About this task: A word-for-word copy of the data is what's wanted; pictures stay out of it.

Data section:

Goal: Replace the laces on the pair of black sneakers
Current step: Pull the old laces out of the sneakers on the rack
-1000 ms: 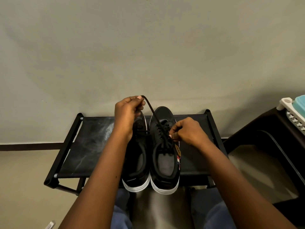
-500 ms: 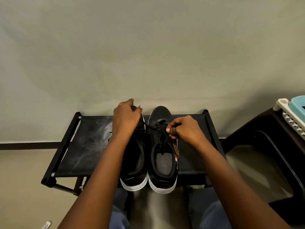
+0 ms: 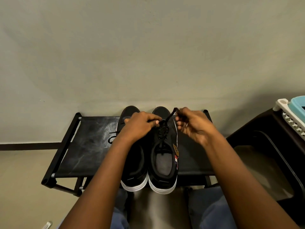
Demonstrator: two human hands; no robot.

Solution for this exercise:
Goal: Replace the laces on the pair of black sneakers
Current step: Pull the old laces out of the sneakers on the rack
-1000 ms: 
-500 ms: 
+0 ms: 
Demonstrator: two human hands; no robot.

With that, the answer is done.